▸ Exercise:
Only the lines of the data below from the one with "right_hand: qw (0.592" through the one with "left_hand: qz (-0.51" are wanted. Repeat them exactly.

▸ The data:
----

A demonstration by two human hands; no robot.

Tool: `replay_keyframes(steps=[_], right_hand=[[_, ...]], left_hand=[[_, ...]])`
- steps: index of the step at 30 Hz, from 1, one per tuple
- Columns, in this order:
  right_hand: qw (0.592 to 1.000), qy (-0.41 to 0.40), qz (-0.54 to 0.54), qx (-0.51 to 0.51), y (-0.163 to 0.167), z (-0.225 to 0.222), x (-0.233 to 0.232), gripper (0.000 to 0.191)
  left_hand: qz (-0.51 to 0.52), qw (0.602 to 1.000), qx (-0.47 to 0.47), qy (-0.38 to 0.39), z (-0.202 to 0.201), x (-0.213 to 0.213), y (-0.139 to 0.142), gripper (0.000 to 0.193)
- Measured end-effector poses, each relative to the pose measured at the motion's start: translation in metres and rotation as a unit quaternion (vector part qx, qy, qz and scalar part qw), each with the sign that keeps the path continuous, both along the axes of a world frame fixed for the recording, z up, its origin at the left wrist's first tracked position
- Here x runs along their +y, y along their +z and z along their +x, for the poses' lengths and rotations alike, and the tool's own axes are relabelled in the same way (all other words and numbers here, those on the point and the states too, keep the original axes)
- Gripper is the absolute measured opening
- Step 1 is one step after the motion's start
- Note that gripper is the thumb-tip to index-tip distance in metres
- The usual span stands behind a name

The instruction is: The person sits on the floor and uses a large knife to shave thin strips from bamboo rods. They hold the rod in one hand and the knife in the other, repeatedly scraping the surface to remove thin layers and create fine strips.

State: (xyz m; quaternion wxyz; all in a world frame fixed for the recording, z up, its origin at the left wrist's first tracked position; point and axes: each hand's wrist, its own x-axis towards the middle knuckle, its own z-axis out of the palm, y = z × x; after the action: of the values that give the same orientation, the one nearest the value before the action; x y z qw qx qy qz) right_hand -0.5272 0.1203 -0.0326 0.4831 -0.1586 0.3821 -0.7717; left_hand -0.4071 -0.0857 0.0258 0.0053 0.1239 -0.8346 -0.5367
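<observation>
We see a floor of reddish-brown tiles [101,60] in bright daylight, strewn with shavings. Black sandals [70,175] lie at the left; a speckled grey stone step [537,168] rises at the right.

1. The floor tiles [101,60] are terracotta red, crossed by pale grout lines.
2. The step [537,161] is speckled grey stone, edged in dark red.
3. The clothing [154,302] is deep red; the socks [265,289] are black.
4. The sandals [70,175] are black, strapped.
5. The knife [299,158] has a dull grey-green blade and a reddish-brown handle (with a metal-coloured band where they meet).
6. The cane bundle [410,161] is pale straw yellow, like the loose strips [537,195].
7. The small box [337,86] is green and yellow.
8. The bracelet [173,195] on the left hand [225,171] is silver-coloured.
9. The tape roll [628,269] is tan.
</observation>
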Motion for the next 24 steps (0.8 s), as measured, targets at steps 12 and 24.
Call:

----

▸ Written reply:
  right_hand: qw (0.592 to 1.000), qy (-0.41 to 0.40), qz (-0.54 to 0.54), qx (-0.51 to 0.51), y (-0.163 to 0.167), z (-0.225 to 0.222), x (-0.233 to 0.232), gripper (0.000 to 0.191)
  left_hand: qz (-0.51 to 0.52), qw (0.602 to 1.000), qx (-0.47 to 0.47), qy (-0.38 to 0.39), z (-0.202 to 0.201), x (-0.213 to 0.213), y (-0.139 to 0.142), gripper (0.000 to 0.193)

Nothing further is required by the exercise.